Quelques membres du Sypromines à l’issue de l’assemblée générale au ministère des Mines, le 11 avril 2018 à Libreville. © Gabonreview

 

Six semaines après le déclenchement de sa grève générale illimitée, le Syndicat des professionnels des mines (Sypromines) a fait le point lors d’une assemblée générale tenue le 11 avril à Libreville. «Nous sommes en mouvement de grève illimitée depuis un mois et demi», a déclaré le président du Sypromines. «Ce n’est qu’en début de semaine que nous avons été reçus par la tutelle, afin d’analyser ensemble les contours de nos revendications», a ajouté Chem Sylvestre Mezui M’obiang.

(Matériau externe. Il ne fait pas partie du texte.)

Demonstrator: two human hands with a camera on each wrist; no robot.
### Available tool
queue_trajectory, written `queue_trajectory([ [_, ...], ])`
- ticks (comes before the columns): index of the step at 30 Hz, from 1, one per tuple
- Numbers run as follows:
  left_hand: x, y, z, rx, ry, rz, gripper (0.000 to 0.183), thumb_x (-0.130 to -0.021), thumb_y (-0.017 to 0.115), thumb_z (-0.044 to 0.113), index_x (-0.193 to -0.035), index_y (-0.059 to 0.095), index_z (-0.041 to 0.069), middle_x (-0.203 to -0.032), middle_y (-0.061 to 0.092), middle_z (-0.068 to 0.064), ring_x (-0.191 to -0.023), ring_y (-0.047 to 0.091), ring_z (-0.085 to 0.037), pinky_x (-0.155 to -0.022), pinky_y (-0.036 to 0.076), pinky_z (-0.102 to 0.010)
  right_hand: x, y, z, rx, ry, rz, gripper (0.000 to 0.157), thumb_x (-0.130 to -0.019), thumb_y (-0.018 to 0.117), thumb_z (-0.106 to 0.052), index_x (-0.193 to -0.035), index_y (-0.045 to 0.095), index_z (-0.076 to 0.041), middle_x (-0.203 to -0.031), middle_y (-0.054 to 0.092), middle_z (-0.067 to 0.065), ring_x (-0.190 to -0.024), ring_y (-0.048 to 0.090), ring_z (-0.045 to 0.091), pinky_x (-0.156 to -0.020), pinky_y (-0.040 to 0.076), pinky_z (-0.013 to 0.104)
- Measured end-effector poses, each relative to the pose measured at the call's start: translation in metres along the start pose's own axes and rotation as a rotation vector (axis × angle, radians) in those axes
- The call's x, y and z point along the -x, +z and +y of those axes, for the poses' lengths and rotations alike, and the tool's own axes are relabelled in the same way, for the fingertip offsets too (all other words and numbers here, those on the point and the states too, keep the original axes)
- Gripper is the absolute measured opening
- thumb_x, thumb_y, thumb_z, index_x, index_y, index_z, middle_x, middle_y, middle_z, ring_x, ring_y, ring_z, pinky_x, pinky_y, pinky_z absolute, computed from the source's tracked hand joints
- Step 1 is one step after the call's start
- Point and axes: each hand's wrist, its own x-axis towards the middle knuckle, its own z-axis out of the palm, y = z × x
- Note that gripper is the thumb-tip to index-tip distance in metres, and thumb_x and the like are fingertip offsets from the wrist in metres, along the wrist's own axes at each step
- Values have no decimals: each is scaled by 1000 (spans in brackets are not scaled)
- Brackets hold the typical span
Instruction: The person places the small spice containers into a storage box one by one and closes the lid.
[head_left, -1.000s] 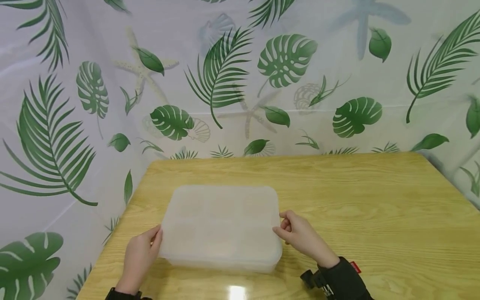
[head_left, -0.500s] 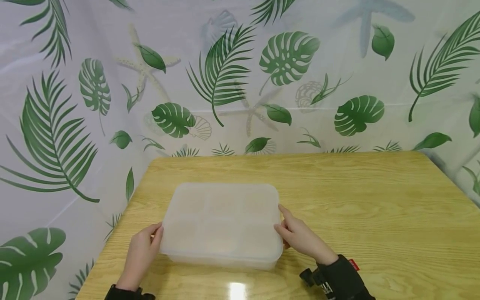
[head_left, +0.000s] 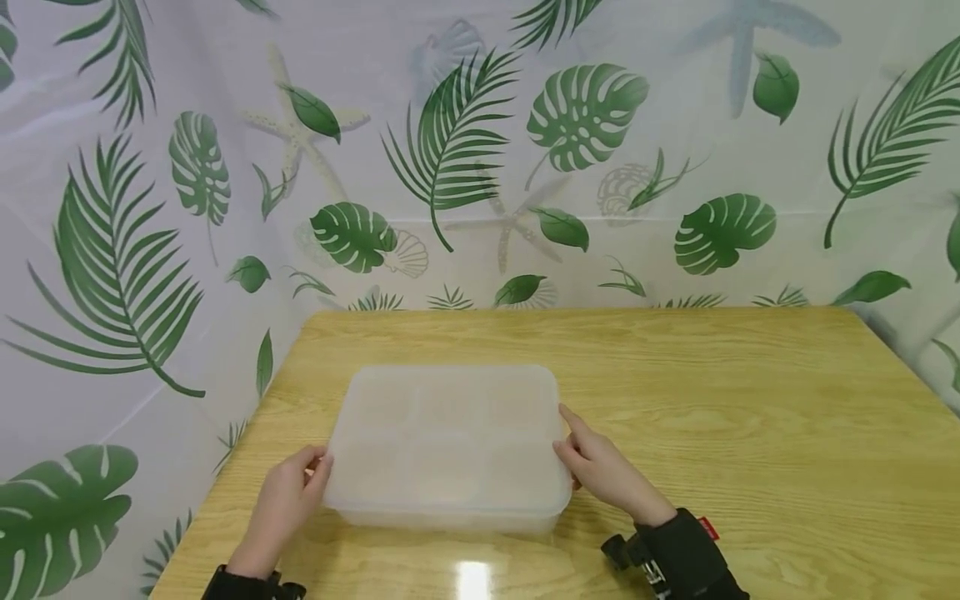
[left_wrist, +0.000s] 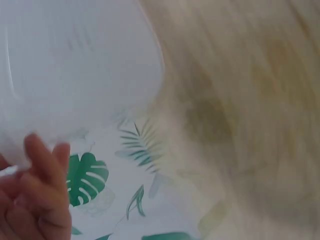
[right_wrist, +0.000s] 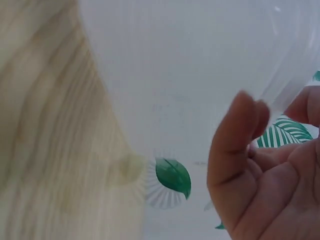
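A translucent white plastic box with a lid (head_left: pixel 447 437) is on the left part of the wooden table in the head view; faint compartment shapes show through its top. My left hand (head_left: pixel 281 500) pinches its left edge between thumb and fingers. At the opposite edge my right hand (head_left: pixel 603 467) grips the rim, thumb near the top and index finger reaching along the side. Both wrist views show the pale wall or underside of the box (left_wrist: pixel 75 65) close up, with curled fingers of the left hand (left_wrist: pixel 37 195) and right hand (right_wrist: pixel 265 180) at it. Whether it touches the table, I cannot tell.
The wooden table (head_left: pixel 750 417) extends to the right and behind the box. A white cloth with green leaf prints (head_left: pixel 480 150) hangs behind it and along the left side. A black wrist strap with a camera mount (head_left: pixel 678 554) sits on the right wrist.
The right index finger has straightened along the box's side. The box has shifted slightly away from me, both hands still on it. The head view has drifted a little.
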Motion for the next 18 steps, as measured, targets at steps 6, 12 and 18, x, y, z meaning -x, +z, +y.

Chem Sylvestre Mezui M’obiang (au centre). © Gabonreview

Le Sypromines réclame notamment la mise en place d’une régie des recettes, conformément aux textes régissant l’activité de ce département ministériel. La régie des recettes aux fonctionnaires du ministère de bénéficier d’une partie des ressources (taxes, redevances, etc.) générées par l’activité minière. «Une ristourne que les agents des Mines n’ont jamais perçu. Cette régie est inexistante mais l’activité minière continue au quotidien», a déploré Chem Sylvestre Mezui M’obiang.

L’autre revendication phare du syndicat porte sur la prestation de serment des agents contrôleurs du ministère, comme cela est mentionné dans les textes. Selon Chem Sylvestre Mezui M’obiang, ces revendications doivent booster les agents des Mines, en vue de relever le défi du chef de l’Etat. «Le président de la République souhaite en effet, d’ici à 2025, que l’activité minière contribue à hauteur de 30% dans l’assiette fiscale. A l’heure actuelle, la part du secteur est seulement de 3,6% (derrière le pétrole, dont la part est de 55%, ndlr)», a-t-il souligné.

Par ailleurs, le Sypromines entend durcir davantage son mouvement de grève si aucune solution concrète n’est trouvée à ses revendications. «Notre mouvement est durci depuis son lancement. Et il va se corser encore un peu plus chaque jour, si aucune solution concrète n’est trouvée à nos revendications. Notamment au niveau de la gestion du service minimum et dans la démonstration des maux minant notre département ministériel», a prévenu Chem Sylvestre Mezui M’obiang.